Most all genres are stagnating, though. FPS, RPG, Hack'n'slash action, etc. The only ones that aren't endless reproductions are dead, i.e. platformers.
Don't get me wrong, I like all of these genres, when done well, but the fact of the matter is, there's not a lot of real advancement anymore. I sometimes go back to DOOM, and have just as much fun running around shooting demons as I have in Halo, where I... run around and shoot aliens...
Part of the problem, Roager, is we keep forcing ourselves to define "new" genres. There are only three fundamental genres within games action (anything that requires reflexes), strategy (from RTSs to turn based "RPGs") and puzzle. If people wouldn't try so hard to say that a game *isn't* one of those, it would soften the blow when we learn that this new "stylish rythm action shooter horror game X" turns out to be an action game.
I would have to agree with you. When you brought up the limitations of the DS I was totally going to mention TWEWY, but there you go.
And just throwing this idea out there for anyone who played battalion wars. That would TOTALLY be a good system to base being multiple characters off of for a good RPG.
"Most JRPGs just have too many characters to control. They need to limit what the player controls to just one character so that they can use them in real time while the allies back you up."
What you're talking about here are different game play styles for RPGs.
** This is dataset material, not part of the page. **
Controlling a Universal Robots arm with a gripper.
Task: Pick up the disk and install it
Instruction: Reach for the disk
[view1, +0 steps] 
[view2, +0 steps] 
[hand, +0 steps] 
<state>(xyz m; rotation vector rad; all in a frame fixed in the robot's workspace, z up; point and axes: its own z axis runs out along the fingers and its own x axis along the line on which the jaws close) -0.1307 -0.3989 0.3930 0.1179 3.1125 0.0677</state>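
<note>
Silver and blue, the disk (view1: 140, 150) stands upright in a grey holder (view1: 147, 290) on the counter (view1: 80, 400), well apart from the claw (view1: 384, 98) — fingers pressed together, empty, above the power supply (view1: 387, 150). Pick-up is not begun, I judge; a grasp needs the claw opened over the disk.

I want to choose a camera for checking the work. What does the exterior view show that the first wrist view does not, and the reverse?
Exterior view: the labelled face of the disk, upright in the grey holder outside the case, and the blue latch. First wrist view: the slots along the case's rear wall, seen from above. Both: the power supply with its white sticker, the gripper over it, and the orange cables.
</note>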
Action RPGs focus more on reflexes than tactics. Nothing wrong with that, but it's not what everyone is looking for all the time. Turn based and active time based battle systems tend to focus a lot more on tactics than Action RPGs. Controlling all your characters at once gives you much more control over what you can do than only controlling one character and having the AI control your allies. Being able to set commands for what your allies can do doesn't give you the same degree of control as manually deciding what you want each character to do at any given moment. Active time based systems tend to bring some quick thinking into an otherwise turn based system and allows speed stats to make more of a difference besides who goes first.
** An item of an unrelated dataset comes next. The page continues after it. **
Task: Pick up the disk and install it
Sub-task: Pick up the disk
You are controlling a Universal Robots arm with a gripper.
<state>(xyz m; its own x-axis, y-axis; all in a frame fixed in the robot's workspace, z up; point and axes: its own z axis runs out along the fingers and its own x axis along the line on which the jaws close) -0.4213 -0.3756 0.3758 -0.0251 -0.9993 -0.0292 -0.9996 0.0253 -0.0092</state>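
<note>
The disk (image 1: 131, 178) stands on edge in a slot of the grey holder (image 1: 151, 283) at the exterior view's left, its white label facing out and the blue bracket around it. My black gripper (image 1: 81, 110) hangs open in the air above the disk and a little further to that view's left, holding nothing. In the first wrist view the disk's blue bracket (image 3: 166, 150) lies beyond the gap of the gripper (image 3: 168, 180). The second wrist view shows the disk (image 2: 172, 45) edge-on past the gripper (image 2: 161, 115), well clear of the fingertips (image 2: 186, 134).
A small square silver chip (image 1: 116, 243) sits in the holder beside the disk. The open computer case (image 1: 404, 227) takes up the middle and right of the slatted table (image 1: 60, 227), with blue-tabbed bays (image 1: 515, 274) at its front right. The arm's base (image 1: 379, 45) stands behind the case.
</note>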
You also didn't mention anything about tactical RPGs, like Final Fantasy Tactics or Fire Emblem. Those games are very focused on tactics and only controlling one character while having the AI control the rest wouldn't give you nearly the same degree of control. In these cases, you basically are the commander instead of directly controlling the character.
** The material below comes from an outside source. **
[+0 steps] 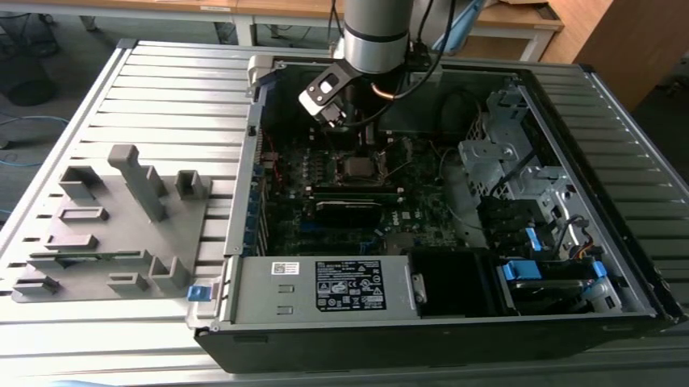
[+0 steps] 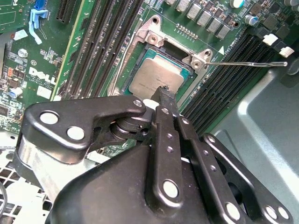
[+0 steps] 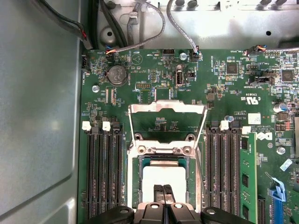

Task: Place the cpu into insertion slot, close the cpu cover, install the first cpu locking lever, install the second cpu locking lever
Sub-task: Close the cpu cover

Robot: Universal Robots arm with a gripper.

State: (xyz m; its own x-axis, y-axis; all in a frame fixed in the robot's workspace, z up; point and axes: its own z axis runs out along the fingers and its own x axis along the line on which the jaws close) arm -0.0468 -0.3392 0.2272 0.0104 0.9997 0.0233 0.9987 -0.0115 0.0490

I do agree that non-action RPGs could do more to make battles more interesting so you're merely not just using the same powerful attacks over and over. On the other hand, I think the Kingdom Hearts series would be more fun if the battle system was more complex than mashing X most of the time.
RBinator, the fundamental problem here is that action "RPGs" are essentially action games with menus added in. Don't get me wrong, I prefer this kind, but the reason these work is because they're action games. What we call "turn based" RPGs and tactical RPGs are just strategy games. Remember, an RPG is a game where you create a character and have full control over their interactions, goals, and progression. True RPGs only exist in pen and paper form right now. So the real problem here is that non action, strategy based, "RPGs" have stagnated over the past several DECADES, with no stop in sight.
I really think the whole Real-Time RPG vs Turn-Based RPG debate is one huge matter of opinion. There is really no right or wrong way to do it.
People still play chess today, that's a turn-based game...and it just wouldn't work any other way. It goes to show that just because technology allows you to do something doesn't mean you should. RPGs are my favorite genre, and I buy 3 or 4 RPGs for every 1 game of some other genre that I buy. So I can say with complete confidence that if we didn't have variety between action and turn-based games, the genre would be a lot more stagnant than what you think it is now.